In a 1996 letter to shareholders, Warren Buffett defined a breed of companies that he calls "The Inevitables."
Companies such as Coca-Cola and Gillette might well be labeled "The Inevitables." ... No sensible observer, not even these companies' most vigorous competitors, assuming they are assessing the matter honestly -- questions that Coke and Gillette will dominate their fields worldwide for an investment lifetime.
Invest like Buffett
Buffett is famous for refusing to invest in technology, with IBM being the lone exception in his portfolio of mostly financial or consumer-oriented equities at Berkshire Hathaway. Buffett's reasoning: He simply doesn't understand the field.
Given our understanding of tech stocks, can we invest in a similar manner, applying the "inevitable" label to any technology stocks? Let's start by evaluating two favorite companies in the field: Google (NASDAQ: GOOGL ) and Apple (NASDAQ: AAPL ) .
The moat around search
Google owns desktop search holding a 67% market share in the United States, and slightly higher worldwide, standing at 68% -- and that's with the Chinese government doing all it can to ban Google services.
Android dominates the mobile market with an 81% market share. In fact, unless you own a Windows Phone, when was the last time you remember using a search engine besides Google on your mobile? Google search approaches monopoly status on mobile. With Android only getting better, Google's search fortress seems more secure than anytime since it went public a little more than 10 years ago.
Microsoft has attempted to keep Google at bay by pouring billions into Bing, resulting in quarterly reports stained with the red ink of its Internet services operations. Despite Mr. Softy's massive outflow of cash, Google remains dominant. As for Yahoo!, it gave up trying to compete long ago, instead choosing to save money by outsourcing its search to Bing.
The only company that truly poses any real threat to Google's profit center is Facebook, which, with the vast vast vast amount of data garnered from its users, is almost certainly trying to build a search engine of its own.
As Google derives 96% of its profits from search and advertising, and continues to dominate both desktop and mobile, Google is as close to an "inevitable" as one could possibly find in the field of technology.
Contestant No. 2
According to Forbes, Apple's brand is the most valuable in the world. It has millions upon millions of adoring fans, and the company that Steve Jobs built is still one of the world's most innovative.
Yet, is it an "inevitable?" Apple has been riding high since it introduced the iPod, and continues to roll out innovative, brilliantly crafted and created products.
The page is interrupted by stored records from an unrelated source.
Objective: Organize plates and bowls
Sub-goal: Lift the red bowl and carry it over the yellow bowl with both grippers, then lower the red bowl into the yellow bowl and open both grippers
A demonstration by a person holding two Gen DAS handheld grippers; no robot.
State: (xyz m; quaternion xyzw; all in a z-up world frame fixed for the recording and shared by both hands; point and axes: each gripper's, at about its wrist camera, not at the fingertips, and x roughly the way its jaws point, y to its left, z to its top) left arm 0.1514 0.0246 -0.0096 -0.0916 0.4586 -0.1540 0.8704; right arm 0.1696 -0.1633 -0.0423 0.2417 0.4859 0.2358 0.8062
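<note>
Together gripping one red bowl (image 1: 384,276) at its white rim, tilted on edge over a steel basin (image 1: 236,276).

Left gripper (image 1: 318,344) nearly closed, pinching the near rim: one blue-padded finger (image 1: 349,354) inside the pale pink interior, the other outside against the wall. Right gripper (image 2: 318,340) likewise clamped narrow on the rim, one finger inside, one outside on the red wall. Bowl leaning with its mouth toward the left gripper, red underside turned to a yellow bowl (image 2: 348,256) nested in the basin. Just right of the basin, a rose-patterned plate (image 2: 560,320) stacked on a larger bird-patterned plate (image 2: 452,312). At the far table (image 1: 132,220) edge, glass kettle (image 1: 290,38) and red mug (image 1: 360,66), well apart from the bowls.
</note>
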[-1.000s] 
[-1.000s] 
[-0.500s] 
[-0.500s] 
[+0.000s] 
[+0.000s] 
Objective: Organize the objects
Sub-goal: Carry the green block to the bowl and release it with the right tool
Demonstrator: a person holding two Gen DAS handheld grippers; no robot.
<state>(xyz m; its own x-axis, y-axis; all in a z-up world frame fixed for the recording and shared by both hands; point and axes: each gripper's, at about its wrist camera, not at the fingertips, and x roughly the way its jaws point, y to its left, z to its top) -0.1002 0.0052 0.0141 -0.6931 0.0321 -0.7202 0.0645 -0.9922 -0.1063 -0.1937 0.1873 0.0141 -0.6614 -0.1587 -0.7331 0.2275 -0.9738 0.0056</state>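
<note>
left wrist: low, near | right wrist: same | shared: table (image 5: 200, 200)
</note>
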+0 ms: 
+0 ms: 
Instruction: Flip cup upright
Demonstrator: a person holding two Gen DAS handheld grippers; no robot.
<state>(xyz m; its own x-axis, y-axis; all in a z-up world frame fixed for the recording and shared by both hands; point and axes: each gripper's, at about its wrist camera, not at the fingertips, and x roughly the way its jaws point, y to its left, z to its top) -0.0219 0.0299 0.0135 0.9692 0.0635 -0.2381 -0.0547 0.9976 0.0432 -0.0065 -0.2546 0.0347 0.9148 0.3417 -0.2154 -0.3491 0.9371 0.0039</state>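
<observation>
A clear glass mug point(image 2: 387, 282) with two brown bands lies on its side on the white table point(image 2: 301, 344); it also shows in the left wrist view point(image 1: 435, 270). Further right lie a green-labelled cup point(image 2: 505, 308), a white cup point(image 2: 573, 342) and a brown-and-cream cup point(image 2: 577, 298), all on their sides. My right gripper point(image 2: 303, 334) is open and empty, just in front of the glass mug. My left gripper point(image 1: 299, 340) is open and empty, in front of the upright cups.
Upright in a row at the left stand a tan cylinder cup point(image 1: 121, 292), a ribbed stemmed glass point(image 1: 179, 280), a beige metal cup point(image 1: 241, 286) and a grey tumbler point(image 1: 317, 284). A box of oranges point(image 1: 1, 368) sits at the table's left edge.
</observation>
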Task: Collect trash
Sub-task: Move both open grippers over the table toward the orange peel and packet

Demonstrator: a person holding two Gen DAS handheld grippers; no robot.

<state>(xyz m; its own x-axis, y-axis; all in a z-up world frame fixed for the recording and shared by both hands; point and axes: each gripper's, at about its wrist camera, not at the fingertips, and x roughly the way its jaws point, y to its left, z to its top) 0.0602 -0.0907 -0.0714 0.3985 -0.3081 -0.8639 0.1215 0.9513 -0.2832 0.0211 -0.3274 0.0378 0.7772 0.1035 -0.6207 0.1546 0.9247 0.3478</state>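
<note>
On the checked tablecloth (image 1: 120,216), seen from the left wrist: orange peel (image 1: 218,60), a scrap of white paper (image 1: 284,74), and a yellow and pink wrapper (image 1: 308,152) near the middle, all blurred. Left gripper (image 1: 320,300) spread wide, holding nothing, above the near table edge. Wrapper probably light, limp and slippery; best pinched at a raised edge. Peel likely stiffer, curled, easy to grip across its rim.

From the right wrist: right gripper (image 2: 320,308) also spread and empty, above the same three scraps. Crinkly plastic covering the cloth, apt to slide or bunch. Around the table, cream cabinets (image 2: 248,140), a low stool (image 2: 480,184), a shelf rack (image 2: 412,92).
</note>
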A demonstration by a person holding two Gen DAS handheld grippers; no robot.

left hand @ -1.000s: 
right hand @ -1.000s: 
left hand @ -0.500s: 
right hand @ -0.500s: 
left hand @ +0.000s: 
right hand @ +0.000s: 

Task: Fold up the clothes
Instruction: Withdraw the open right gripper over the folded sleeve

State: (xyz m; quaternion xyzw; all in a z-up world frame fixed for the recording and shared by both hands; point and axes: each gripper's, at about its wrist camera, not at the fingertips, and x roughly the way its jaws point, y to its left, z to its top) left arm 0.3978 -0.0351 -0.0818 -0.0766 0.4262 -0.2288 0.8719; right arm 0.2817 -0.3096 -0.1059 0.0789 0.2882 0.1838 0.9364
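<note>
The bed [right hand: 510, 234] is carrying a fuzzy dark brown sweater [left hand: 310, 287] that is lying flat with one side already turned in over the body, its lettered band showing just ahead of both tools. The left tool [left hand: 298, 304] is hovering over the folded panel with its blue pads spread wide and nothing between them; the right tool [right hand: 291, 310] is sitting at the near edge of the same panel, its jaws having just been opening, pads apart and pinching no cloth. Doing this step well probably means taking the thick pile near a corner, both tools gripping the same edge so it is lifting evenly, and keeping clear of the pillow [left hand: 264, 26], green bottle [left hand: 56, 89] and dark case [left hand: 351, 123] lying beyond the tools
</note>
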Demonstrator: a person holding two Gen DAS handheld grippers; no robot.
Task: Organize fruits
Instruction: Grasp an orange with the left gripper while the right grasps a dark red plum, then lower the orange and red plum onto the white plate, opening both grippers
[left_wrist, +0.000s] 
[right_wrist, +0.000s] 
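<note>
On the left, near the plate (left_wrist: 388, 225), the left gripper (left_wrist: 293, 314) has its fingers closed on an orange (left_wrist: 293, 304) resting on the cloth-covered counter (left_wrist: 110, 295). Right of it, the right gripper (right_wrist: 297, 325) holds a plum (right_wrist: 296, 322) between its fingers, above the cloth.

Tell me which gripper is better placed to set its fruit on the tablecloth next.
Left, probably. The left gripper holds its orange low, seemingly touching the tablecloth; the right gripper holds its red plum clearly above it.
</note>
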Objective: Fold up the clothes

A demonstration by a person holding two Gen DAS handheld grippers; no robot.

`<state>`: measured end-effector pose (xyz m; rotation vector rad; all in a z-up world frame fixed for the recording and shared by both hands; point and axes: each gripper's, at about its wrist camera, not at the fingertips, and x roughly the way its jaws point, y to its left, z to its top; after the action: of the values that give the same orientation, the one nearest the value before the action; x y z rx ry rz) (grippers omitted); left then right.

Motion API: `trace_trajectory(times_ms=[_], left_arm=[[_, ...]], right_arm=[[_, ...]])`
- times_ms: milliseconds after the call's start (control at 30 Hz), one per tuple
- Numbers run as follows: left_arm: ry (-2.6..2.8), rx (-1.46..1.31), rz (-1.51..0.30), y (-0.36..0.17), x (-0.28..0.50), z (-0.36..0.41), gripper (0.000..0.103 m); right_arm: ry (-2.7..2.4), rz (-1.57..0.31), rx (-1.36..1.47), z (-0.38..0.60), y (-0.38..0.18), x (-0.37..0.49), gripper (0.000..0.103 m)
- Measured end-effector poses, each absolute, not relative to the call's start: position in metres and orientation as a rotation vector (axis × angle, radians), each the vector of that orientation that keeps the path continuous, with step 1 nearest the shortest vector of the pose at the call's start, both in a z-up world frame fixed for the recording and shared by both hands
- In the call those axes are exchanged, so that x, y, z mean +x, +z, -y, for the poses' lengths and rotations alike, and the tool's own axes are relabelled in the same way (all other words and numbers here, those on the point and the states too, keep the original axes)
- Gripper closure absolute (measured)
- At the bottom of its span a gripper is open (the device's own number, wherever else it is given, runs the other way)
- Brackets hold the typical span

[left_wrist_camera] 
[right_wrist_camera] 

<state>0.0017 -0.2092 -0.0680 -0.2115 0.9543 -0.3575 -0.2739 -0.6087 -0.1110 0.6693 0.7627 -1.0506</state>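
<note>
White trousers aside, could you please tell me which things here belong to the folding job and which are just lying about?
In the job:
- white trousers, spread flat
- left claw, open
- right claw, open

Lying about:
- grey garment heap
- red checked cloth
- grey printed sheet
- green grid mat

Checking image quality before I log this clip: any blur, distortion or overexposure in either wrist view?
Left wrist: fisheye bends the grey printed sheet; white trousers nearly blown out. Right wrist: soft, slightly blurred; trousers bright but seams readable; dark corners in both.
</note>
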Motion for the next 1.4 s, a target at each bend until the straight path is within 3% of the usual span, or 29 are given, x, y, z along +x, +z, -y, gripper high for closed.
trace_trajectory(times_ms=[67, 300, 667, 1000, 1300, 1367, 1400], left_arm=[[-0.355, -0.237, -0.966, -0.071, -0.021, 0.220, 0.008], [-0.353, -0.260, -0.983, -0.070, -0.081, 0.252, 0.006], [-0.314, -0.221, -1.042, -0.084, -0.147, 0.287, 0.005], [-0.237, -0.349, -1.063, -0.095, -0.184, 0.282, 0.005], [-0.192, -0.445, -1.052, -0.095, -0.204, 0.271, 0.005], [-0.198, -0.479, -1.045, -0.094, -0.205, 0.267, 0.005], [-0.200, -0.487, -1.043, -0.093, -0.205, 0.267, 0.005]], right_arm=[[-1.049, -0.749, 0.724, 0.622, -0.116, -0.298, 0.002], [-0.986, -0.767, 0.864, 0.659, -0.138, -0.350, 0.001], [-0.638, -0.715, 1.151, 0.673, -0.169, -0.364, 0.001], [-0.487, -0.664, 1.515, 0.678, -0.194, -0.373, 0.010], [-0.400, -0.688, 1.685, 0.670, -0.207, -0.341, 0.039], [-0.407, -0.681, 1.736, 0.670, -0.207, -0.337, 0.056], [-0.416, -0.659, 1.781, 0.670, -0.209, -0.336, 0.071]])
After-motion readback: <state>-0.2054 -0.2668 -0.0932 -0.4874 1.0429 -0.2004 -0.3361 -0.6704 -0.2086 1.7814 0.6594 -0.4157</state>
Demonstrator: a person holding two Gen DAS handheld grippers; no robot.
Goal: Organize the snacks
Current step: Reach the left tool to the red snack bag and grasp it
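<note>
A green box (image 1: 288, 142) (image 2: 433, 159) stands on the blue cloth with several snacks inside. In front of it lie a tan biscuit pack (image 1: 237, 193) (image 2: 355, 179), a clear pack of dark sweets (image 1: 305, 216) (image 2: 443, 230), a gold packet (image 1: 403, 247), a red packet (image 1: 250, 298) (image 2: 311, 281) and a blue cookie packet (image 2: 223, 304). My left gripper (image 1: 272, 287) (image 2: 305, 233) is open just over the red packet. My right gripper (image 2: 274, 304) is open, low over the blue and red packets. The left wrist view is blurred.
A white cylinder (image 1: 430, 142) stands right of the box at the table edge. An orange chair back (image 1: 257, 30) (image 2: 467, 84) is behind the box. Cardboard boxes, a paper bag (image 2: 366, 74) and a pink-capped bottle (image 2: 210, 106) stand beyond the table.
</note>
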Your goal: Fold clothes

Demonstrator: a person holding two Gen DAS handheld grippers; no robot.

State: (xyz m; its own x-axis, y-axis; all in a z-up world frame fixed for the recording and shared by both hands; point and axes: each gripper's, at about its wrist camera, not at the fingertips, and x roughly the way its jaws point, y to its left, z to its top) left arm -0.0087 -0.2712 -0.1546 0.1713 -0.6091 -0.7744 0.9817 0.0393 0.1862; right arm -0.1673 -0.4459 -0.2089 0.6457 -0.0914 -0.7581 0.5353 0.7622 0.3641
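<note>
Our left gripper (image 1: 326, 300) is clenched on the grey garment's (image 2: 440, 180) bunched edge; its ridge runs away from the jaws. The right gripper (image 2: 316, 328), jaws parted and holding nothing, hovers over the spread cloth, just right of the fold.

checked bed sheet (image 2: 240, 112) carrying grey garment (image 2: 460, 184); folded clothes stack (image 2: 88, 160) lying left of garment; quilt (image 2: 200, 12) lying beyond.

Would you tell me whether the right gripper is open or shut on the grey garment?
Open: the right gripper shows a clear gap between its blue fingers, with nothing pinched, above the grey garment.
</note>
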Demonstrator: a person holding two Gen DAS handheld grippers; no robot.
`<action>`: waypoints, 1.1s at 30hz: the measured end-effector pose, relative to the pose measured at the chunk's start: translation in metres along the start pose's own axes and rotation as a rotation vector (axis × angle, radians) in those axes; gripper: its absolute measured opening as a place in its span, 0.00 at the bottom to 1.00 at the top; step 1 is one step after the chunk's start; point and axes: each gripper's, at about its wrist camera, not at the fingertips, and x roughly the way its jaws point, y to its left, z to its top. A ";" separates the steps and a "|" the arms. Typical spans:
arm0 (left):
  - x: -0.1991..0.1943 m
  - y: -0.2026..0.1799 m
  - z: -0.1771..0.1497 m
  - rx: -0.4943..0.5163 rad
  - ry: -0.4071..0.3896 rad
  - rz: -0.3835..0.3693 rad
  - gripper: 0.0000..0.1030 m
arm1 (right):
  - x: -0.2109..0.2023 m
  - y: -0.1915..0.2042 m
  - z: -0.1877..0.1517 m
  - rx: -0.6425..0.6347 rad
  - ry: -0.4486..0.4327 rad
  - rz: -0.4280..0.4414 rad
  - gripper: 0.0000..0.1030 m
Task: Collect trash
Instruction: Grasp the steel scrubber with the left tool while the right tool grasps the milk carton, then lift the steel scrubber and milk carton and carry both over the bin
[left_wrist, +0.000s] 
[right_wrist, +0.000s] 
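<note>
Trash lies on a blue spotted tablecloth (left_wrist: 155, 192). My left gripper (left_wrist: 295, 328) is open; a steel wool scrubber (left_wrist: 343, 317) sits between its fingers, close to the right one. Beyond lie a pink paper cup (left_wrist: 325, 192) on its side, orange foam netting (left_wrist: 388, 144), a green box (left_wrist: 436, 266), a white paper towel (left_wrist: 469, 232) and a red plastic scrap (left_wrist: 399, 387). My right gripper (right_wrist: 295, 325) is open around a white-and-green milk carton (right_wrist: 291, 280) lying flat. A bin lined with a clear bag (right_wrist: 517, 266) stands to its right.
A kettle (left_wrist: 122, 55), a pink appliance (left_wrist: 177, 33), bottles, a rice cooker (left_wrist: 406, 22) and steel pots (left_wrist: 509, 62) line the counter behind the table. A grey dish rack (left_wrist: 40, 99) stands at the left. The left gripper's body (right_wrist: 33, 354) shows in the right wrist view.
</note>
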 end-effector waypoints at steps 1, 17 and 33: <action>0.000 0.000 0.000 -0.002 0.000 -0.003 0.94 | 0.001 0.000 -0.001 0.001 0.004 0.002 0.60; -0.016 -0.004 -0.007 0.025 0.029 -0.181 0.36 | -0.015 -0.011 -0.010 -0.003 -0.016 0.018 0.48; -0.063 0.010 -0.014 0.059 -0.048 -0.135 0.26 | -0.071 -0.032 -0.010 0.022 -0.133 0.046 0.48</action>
Reading reviews of its current hardware, you'd be hard-pressed to find an honest negative review.
Yet, when looking at the landscape in hardware, you see it littered with corporations like BlackBerry that a few years ago would have been deemed by many to be an "inevitable." Unlike search, Apple hardware will continually morph into something new, and while its brand, size, and distribution channels will give it a huge advantage, there is far more room for a disruptive mousetrap to garner attention and fans.
Therefore, Apple falls slightly short of being a Buffett "inevitable."
The bottom line
Both companies are solid investments, with Apple being by far the cheaper of the two with $150 billion dollars in cash on a stellar balance sheet and a P/E of less than half of Google's. Also, as Google's gross profit approaches 60%, and Apple's stands at 40%, Apple has to grow revenues at a higher clip than Google to pad the bottom line. Google trades at a higher multiple in part because its primary profit generator is so well protected, and the company uses those profits to fund its moonshot ventures, one of which is almost certain to pay off in a big way for shareholders. I remain long on both corporations.